Ways to load data in DW from External Data Source

Introduction

After performing transformation on data, then it needs to save it in Data Warehouse for further analysis. This process comes under ETL (Extract, Transform, Load). It involves extracting data from various sources, transforming it…


This content originally appeared on DEV Community and was authored by Ayush Kumar

Introduction

After performing transformation on data, then it needs to save it in Data Warehouse for further analysis. This process comes under ETL (Extract, Transform, Load). It involves extracting data from various sources, transforming it as per business need, and then loading it into destination.

There are many ways to load data in DW: -

  • POLYBASE
  • COPY INTO command
  • ADF Copy activity
  • Spark Pool in Synapse
  • Databricks

In this blog I will explain these processes and talk about some limitations of some activity and its workaround.

NOTE: Whenever we use other tools for inserting data in Synapse like ADF, Data Flow, Spark Pool and Databricks, it highly recommended to enable staging or under hood it can be implemented automatically.
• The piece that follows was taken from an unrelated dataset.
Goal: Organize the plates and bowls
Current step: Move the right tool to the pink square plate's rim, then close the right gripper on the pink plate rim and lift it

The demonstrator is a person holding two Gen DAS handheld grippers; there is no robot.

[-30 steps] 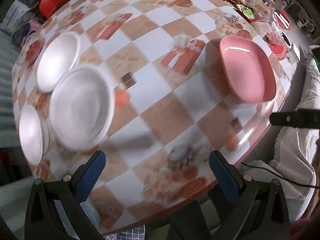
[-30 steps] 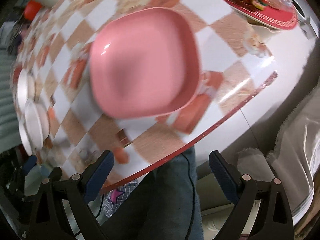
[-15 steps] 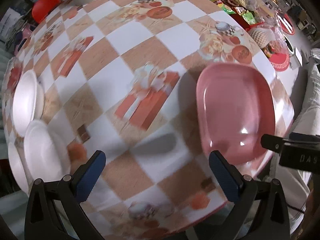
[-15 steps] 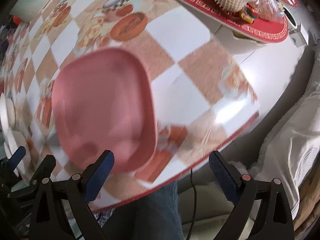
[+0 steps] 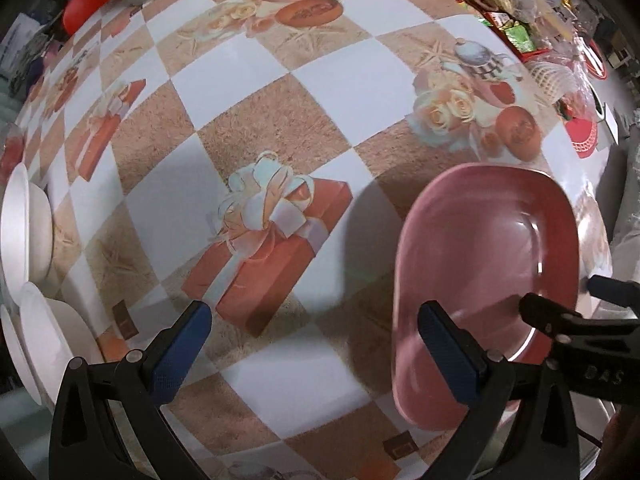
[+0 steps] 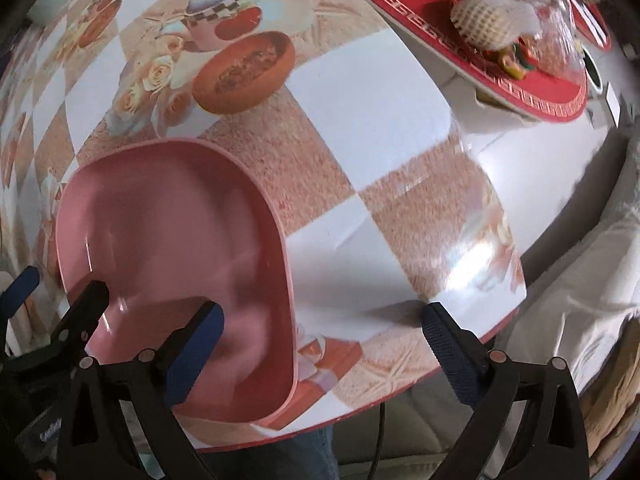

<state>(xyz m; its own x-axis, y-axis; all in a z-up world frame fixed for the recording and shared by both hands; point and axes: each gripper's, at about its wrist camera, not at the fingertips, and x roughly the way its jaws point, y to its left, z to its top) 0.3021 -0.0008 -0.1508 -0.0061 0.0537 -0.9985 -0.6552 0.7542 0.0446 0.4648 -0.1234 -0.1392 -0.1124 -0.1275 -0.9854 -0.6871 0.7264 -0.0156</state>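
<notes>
A pink rectangular plate (image 5: 488, 264) lies near the table's front right edge. My left gripper (image 5: 314, 332) is open, and its right finger reaches over the plate's left rim. Two white dishes (image 5: 24, 232) and a white plate (image 5: 48, 348) sit at the far left of the table. In the right wrist view my right gripper (image 6: 322, 320) is open and straddles the pink plate's (image 6: 172, 240) right rim, with its left finger over the inside. The left gripper (image 6: 66, 282) shows at the plate's opposite rim.
A red tray (image 6: 532, 92) with snacks and wrapped packets stands at the back right. A red bowl (image 5: 88, 0) sits far back left. The table edge (image 6: 400, 392) runs just under the plate. A pale sofa cover (image 6: 580, 288) lies to the right, and a person's leg (image 6: 296, 456) is below.
The left gripper swung right, away from the white dishes, and closed in on the pink plate. The right gripper moved down to the plate's right rim. Both stayed open.
</notes>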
It allows for efficient data transfer and can handle large datasets more effectively. Basically, this approach minimizes the load on both the source and the destination during the transfer process. Internally the data is first loaded in Staging layer(temporary storage layer), then from there, data is loaded in DW. After loading the data in DW, the temporary data in staging layer is deleted.

POLYBASE

PolyBase is a technology that uses metadata to allows SQL Server and dedicated SQL pools to query and import data from external data sources using T-SQL.

Step 1:

Create an object of Database Scoped Credential. This indicates how it going to connect to external data source(Azure Data Lake Gen 2). In the Database Scoped Credentials, I am using Managed Identity (means Synapse uses its own credentials to access Data Lake).

You also have to give Storage Blob Data Contributor role to the Managed Identity of Synapse Workspace.
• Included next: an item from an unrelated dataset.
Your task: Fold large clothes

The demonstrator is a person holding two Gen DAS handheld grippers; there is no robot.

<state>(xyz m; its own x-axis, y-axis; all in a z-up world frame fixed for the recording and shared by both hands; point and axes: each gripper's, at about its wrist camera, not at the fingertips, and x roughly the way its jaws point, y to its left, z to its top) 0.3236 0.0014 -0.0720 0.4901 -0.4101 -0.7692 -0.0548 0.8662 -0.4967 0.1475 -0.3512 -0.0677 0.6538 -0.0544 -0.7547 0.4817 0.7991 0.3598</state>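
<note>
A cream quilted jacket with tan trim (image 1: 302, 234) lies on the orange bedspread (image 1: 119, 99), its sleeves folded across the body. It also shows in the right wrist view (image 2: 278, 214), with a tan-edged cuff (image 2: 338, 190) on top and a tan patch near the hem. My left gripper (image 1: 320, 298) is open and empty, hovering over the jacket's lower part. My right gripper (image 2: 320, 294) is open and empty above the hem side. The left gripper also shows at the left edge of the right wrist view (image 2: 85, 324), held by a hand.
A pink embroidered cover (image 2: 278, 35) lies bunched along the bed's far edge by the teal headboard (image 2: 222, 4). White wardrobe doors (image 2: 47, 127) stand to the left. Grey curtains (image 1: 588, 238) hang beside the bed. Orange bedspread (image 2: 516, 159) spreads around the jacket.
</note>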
CREATE DATABASE SCOPED CREDENTIAL adlsgen2synp
WITH IDENTITY = 'MANAGED IDENTITY'
GO

Step 2:

Create an External Data Source. It's a definition of External Data Sorce Location.

CREATE EXTERNAL DATA SOURCE taxi_raw_data
WITH (
    LOCATION = 'abfss://raw@synapselearningadls.dfs.core.windows.net/',
    CREDENTIAL = adlsgen2synp,
    TYPE = HADOOP
);
GO

Step 3:

Create an External File Format. It defines format of the file like CSV.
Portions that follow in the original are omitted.